TİB, 2005’de MİT’in Diyarbakır 6. Ağır Ceza Mahkemesi’nden Türkiye’deki tüm telefon ve internet haberleşmesini izleme yetkisi aldığının ortaya çıkmasından bir ay sonra kuruldu. Yasaya göre TİB’de, MİT, Emniyet ve Jandarmanın ilgili birimlerinden birer temsilci yer alıyor. TİB görevlilerinin Başbakan tarafından atanmasının hukuka aykırı olduğuna ilişkin Anayasa Mahkemesi’nin aldığı karara rağmen TİB başkanı Fethi Şimşek koltuğunda oturmaya devam ediyor. Anayasa Mahkemesi 2009’da, 5397 sayılı ve MİT, Emniyet ve Jandarmaya telekomünikasyon yoluyla yapılan iletişimi tespit, dinleme ve kaydetme konusunda yetki veren kanunun, “Dinlemelerde faaliyetlerin denetiminin, başbakanın özel olarak yetkilendireceği kişi veya komisyon tarafından yapılması” şeklindeki hükmünü iptal etmişti. Ulaştırma Bakanı Binali Yıldırım ise, Anayasa Mahkemesi’nin Telekomünikasyon İletişim Başkanlığı’nın (TİB) kuruluş kanunundaki Telekomünikasyon İletişim Başkanı’nın başbakan tarafından atanması ve TİB’in denetiminin başbakanın belirlediği kişi veya komisyon tarafından denetlemesini düzenleyen kanun maddesinin iptal edilmesini, usule ilişkin değişiklik olarak yorumlamış ve Şimşek’in görevine devam edeceğini açıklamıştı.

‘Çelişkili açıklamalar şüpheleri artırıyor’

İstanbul Bilgi Üniversitesi Hukuk Fakültesi Öğretim Üyesi Prof.
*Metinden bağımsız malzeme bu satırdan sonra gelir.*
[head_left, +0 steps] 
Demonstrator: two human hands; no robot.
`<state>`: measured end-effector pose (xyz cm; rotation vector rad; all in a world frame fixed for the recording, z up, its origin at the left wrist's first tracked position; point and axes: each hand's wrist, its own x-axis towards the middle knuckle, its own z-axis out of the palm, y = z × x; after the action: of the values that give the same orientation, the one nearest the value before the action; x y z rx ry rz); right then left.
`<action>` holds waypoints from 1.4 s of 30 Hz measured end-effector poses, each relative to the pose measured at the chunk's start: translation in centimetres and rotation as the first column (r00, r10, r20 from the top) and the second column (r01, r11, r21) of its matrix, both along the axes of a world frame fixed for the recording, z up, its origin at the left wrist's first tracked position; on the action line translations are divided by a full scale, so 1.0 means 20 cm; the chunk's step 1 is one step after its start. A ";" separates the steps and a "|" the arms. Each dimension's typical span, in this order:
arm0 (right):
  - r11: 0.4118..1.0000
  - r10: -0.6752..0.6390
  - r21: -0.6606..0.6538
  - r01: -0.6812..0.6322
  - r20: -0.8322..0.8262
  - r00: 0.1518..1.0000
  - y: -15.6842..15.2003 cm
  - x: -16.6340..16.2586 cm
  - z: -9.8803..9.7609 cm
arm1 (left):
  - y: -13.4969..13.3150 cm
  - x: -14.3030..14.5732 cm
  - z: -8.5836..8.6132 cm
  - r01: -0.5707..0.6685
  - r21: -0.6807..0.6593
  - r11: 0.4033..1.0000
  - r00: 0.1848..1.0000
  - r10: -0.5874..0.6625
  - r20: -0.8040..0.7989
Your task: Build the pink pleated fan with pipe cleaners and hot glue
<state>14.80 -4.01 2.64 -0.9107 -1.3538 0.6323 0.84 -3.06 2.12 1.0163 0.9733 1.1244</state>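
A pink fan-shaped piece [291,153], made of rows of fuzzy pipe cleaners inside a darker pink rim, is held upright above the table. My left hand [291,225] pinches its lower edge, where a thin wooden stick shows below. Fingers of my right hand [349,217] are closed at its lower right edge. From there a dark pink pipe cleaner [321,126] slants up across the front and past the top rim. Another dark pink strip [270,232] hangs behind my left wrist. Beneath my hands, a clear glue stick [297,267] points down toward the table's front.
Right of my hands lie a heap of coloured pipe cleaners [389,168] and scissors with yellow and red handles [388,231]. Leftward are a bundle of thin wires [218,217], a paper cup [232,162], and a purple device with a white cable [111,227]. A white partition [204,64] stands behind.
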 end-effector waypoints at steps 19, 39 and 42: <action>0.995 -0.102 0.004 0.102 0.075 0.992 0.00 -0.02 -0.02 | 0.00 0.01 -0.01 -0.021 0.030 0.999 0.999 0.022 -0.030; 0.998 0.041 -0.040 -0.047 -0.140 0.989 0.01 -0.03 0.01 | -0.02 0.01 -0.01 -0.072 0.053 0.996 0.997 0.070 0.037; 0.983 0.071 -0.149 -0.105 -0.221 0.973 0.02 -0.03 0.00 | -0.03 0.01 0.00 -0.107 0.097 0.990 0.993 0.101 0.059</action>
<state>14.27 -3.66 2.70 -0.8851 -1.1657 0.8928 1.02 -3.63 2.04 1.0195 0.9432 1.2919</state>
Yaman Akdeniz, TİB’in özel hayatın gizliliğine yönelik kararı gerekçe göstermesinin hukuki olmadığını ifade ederek özel hayatın korunmasının tasarrufunun TİB’de olmadığını vurguladı. Akdeniz Agos’a yaptığı açıklamada şunları söyledi:

“Özel hayatı muhafaza edecek olan mahkemedir. Zaten söz konusu bilgiler kamuoyuyla değil mahkeme ile paylaşılacaktır. Dolayısıyla gizlilik tasarrufu mahkemededir ve mahkeme bu konuda oldukça titiz davranacaktır. Öte yandan ‘tele-kulaklar ülkesi’ne dönmüş memleketimizde devlet istediği zaman istediği bilgiye ulaşırken vahim bir cinayetini aydınlatmak için birinci derecede kanıt sayılabilecek bir husus konusunda mahremiyet gerekçe olarak kullanılamaz. Burada nokta atışı ve spesifik olarak istenmiş saat ve tarih aralığı sabit bilgiler var. Bu noktada ‘hangi özel hayat, kimin özel hayatı’ sorularını sormak gerekiyor. Cinayetin şüphelisi olduğu yönünde güçlü kanıtlar olan kişilerin özel hayatı! TİB’in gerekçeli olarak ‘şüpheli’ kişilerin iletişim bilgilerini vermeyi neden özel hayatın ihlali olarak değerlendirdiğini açıklaması gerekir. Öte yandan TİB’in özel hayatın mahremiyeti argümanını doğru olarak kabul edecek olursak o zaman bu bilgilerin hiçbir şekilde, hiç kimseyle paylaşılmaması ve hatta tutulmaması icap eder. O zaman TİB gibi bir kurumun varlığını sorgulamalıyız. Eğer bu bilgiler paylaşılmayacaksa neden bu bilgileri elinde tutan bir kuruma ihtiyacımız var? Diğer bir sorunda “baz istasyonu ve kayıt yoktur” açıklaması teknik olarak mümkün olmamakla birlikte bu açıklamayı doğru kabul ettiğimizde ortaya çıkıyor. TİB bir yandan “kayıt yok” deyip diğer yandan zaman “özel hayatı” gerekçe gösterdiğinde kendi kendisiyle çelişiyor. Bence TİB önce bu kayıtlar kendilerinde var mı yok mu ona karar vermeli sonra neden açıklayıp açıklamayacaklarına dair bilgi vermeli. Tüm bu çelişkili açıklamalar TİB’in gerçeği gizlediği yönündeki şüpheleri arttırıyor.”